Reforming the Candidates Cycle: Methodology
By
Matthew S. Wilson
For each game, the model has to
know the probability of a win, of a loss, and of a draw. Here I describe where
those probabilities come from and the tests that justify the model’s assumptions.
After a few unexciting preliminaries, we’ll look at the more interesting
question of whether there is a confidence effect from winning your previous
game.
First, I searched my database for
games in which both players are rated 2750 and above. I used this rating cutoff
since only top players can be serious contenders for the World Championship.

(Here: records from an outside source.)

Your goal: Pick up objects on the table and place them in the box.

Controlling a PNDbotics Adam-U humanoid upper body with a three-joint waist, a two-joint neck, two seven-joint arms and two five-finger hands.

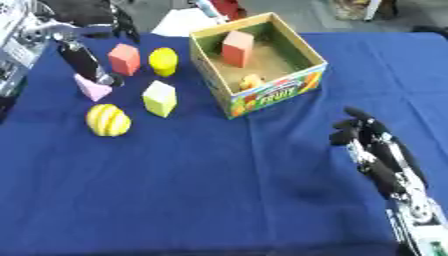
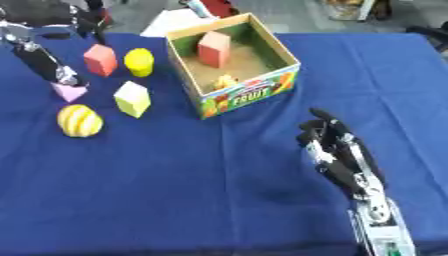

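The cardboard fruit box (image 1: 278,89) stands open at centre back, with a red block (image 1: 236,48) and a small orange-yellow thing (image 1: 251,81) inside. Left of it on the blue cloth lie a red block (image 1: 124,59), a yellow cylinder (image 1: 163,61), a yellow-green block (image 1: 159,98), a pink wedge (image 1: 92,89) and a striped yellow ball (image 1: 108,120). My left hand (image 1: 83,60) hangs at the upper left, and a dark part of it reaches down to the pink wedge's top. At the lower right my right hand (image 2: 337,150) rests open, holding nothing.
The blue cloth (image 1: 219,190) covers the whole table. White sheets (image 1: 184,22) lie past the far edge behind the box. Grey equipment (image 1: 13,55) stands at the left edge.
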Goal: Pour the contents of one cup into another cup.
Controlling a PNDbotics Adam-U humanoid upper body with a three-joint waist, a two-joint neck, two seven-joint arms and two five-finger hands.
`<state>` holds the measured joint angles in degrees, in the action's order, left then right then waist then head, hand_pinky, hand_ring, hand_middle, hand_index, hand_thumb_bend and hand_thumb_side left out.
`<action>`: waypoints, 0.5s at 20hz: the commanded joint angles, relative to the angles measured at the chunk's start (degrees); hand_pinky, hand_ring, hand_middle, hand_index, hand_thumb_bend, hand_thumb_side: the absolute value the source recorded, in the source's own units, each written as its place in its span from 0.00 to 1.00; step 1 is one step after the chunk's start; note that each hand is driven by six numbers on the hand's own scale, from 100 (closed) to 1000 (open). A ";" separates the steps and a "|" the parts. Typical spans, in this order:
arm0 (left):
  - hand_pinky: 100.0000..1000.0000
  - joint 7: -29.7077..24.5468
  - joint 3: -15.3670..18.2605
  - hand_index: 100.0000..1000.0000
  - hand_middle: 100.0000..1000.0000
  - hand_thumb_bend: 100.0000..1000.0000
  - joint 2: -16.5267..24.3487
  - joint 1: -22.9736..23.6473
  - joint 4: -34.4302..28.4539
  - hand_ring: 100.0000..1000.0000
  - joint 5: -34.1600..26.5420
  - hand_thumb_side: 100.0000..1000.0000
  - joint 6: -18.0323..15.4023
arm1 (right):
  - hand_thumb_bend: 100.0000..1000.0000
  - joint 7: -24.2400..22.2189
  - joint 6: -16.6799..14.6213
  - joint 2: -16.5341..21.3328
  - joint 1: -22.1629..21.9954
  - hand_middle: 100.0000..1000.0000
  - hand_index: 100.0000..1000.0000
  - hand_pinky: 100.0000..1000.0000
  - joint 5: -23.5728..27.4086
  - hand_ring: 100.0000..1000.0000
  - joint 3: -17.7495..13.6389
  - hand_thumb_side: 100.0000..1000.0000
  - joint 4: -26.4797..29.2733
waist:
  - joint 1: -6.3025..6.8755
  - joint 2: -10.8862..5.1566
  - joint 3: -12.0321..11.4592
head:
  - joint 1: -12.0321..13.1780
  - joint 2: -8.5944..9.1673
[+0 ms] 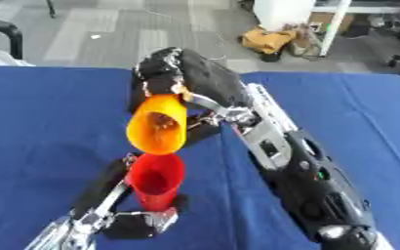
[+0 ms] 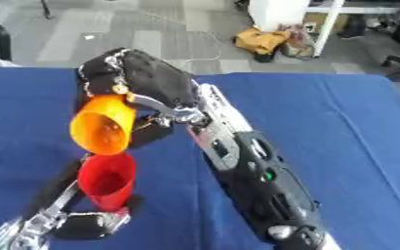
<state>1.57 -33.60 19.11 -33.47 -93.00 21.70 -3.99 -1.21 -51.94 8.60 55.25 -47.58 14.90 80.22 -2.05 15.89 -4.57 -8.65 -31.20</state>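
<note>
Left eye view: at frame centre the right robot hand (image 1: 182, 73) is curled round an orange cup (image 1: 157, 124), tipped hard over with its mouth facing down and toward the camera, directly above the red cup (image 1: 155, 180), which stands upright on the blue worktop (image 1: 41, 122) with the left robot hand (image 1: 122, 205) wrapped about its base. Right eye view: the orange rim hangs left of the red mouth, so contents may spill onto the cloth if the tilt runs ahead of alignment.

Black arms (image 1: 310, 180), silver joints
</note>
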 commanded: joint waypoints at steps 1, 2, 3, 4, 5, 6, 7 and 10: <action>0.46 0.07 0.69 0.52 0.31 0.00 0.23 -1.11 -1.13 0.29 -0.16 0.53 0.17 | 0.00 0.82 -0.02 0.92 1.19 0.42 0.50 0.39 -1.01 0.35 -0.12 0.07 1.47 | 0.26 -1.26 0.02 | 0.13 0.04; 0.46 0.05 0.69 0.52 0.31 0.00 0.23 -1.10 -1.14 0.29 -0.16 0.53 0.17 | 0.00 1.01 -0.02 0.93 1.18 0.42 0.50 0.39 -1.23 0.35 -0.11 0.08 1.48 | 0.27 -1.26 0.02 | 0.12 0.04; 0.46 0.04 0.69 0.52 0.31 0.00 0.23 -1.10 -1.15 0.29 -0.17 0.53 0.17 | 0.00 1.19 -0.02 0.93 1.18 0.42 0.50 0.39 -1.44 0.35 -0.09 0.08 1.47 | 0.27 -1.26 0.01 | 0.12 0.05; 0.46 0.02 0.67 0.52 0.32 0.00 0.23 -1.09 -1.17 0.29 -0.18 0.54 0.16 | 0.00 1.35 -0.02 1.00 1.18 0.42 0.50 0.39 -1.70 0.35 -0.08 0.08 1.49 | 0.28 -1.24 0.01 | 0.14 0.05; 0.46 -0.01 0.66 0.52 0.32 0.00 0.23 -1.07 -1.20 0.29 -0.18 0.54 0.14 | 0.00 1.52 -0.02 1.05 1.18 0.42 0.50 0.39 -1.97 0.35 -0.08 0.08 1.52 | 0.29 -1.23 0.01 | 0.16 0.06; 0.46 -0.03 0.65 0.53 0.32 0.00 0.24 -1.05 -1.21 0.29 -0.19 0.54 0.13 | 0.00 1.71 -0.02 1.12 1.17 0.42 0.51 0.39 -2.26 0.35 -0.07 0.09 1.54 | 0.29 -1.22 0.01 | 0.17 0.05; 0.46 -0.06 0.64 0.53 0.32 0.00 0.25 -1.03 -1.23 0.29 -0.19 0.54 0.13 | 0.00 1.89 -0.02 1.18 1.15 0.42 0.51 0.39 -2.56 0.35 -0.05 0.09 1.57 | 0.29 -1.21 0.01 | 0.17 0.04; 0.46 -0.12 0.64 0.53 0.32 0.00 0.28 -0.98 -1.31 0.29 -0.20 0.54 0.10 | 0.00 2.46 -0.02 1.31 1.09 0.42 0.51 0.39 -3.36 0.35 0.00 0.10 1.60 | 0.31 -1.20 0.00 | 0.19 0.02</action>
<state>1.44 -33.60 19.11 -33.47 -93.06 21.67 -3.89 0.73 -52.03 8.89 55.25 -50.34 14.94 80.49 -2.01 15.89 -4.58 -8.64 -31.20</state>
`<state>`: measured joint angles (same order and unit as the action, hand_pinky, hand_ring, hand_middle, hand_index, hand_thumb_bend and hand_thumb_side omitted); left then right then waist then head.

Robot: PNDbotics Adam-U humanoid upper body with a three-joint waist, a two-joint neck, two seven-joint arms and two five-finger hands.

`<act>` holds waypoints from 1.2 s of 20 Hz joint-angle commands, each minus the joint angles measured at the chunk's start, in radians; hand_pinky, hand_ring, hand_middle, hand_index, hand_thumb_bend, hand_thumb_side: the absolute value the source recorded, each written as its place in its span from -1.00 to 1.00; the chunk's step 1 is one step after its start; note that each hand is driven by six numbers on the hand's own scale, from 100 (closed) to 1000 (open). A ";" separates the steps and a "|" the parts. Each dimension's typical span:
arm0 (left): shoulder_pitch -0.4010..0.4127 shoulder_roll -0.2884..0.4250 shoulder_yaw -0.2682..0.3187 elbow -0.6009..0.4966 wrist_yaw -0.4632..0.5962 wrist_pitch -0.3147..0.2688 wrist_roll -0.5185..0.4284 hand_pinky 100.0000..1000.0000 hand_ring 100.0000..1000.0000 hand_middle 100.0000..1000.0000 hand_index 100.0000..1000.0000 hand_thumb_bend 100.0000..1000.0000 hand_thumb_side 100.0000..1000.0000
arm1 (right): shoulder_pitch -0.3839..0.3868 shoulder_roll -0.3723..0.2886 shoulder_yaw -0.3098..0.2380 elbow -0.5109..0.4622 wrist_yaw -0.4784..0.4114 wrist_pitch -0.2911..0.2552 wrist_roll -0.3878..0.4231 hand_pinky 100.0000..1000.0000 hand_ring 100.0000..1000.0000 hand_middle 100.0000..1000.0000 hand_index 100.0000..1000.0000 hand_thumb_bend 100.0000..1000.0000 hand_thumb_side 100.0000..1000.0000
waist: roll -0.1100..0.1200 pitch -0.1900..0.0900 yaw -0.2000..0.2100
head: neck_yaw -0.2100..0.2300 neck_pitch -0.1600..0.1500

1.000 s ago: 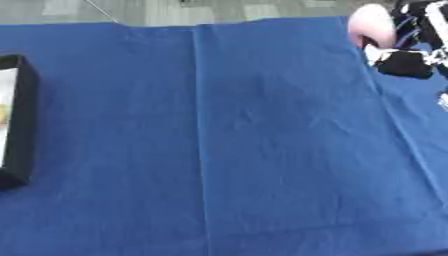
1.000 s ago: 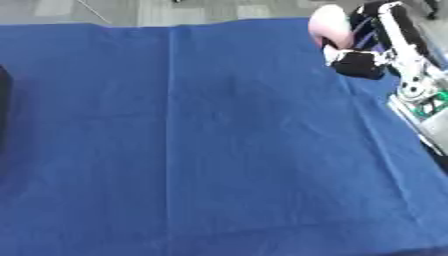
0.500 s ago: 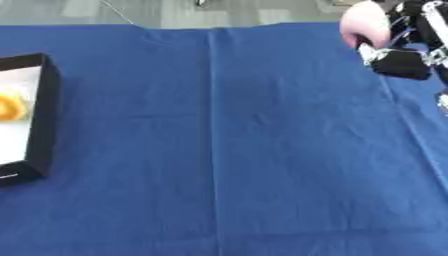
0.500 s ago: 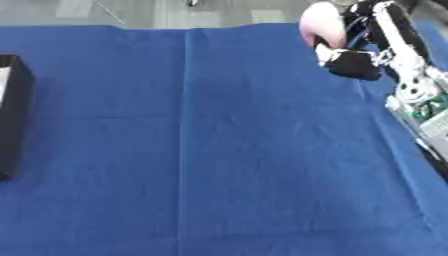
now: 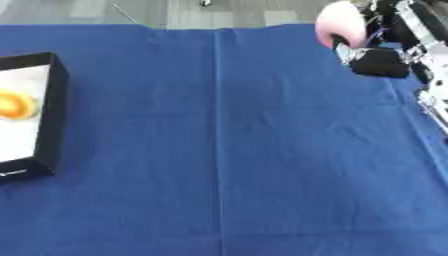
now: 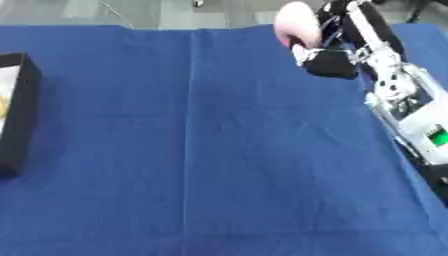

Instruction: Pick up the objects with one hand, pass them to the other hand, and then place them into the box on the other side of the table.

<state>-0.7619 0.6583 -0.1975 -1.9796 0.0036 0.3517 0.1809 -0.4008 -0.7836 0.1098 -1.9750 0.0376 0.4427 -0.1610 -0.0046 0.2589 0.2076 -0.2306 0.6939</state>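
Since a second ago the camera has swung left, so more of the box (image 5: 48, 117) shows at the left edge; the right hand (image 6: 328, 57) has stayed at the far right of the table, with the pink object (image 6: 296, 22) riding slightly further in over the cloth (image 5: 227, 150). Right hand is up near the far right corner, fingers curled round the pink object, which is rounded and pale, held clear above the blue cloth. Right arm runs down the right edge, silver segments and a small green mark visible in the right eye view. Box is black-walled with a white floor and sits at the left edge of the table, well apart from the hand. An orange item (image 5: 13, 105) lies inside it. Left hand shows in neither view.
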 commanded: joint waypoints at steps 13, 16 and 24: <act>-0.170 -0.075 -0.112 -0.020 -0.086 -0.083 -0.165 0.45 0.27 0.19 0.45 -1.00 -0.12 | -0.108 0.089 0.091 0.052 0.065 -0.009 0.050 -0.35 -0.11 -0.06 -0.18 -1.00 -1.00 | 0.005 -0.044 0.008 | 0.006 0.027; -0.198 -0.102 -0.143 -0.020 -0.101 -0.075 -0.203 0.45 0.27 0.19 0.45 -1.00 -0.17 | -0.123 0.109 0.108 0.067 0.064 -0.016 0.052 -0.35 -0.11 -0.06 -0.18 -1.00 -1.00 | 0.006 -0.046 0.010 | 0.009 0.030; -0.248 -0.172 -0.205 -0.020 -0.161 -0.005 -0.300 0.46 0.28 0.21 0.46 -1.00 -0.34 | -0.146 0.148 0.147 0.078 0.068 -0.037 0.059 -0.35 -0.11 -0.06 -0.18 -1.00 -1.00 | 0.009 -0.049 0.011 | 0.024 0.039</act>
<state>-0.9886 0.4880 -0.4011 -1.9889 -0.1427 0.3361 -0.1030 -0.5288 -0.6270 0.2582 -1.8862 0.1007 0.4121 -0.1028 0.0012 0.2355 0.2178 -0.2114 0.7290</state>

Then I threw out games that were blitz, rapid, blindfold, Chess960, or involved
a computer. This is because the Candidates cycle will consist almost entirely
of classical games between humans. These searches left about 1600 games for
analysis.
In these 1600 games, 62.5% ended in
draws. That is how I chose the probability of a draw in the model. Most players
know Elo’s famous formula:
rating change = K(actual score - expected score)
When you do better than
expected (i.e., actual score > expected score), then you gain rating points.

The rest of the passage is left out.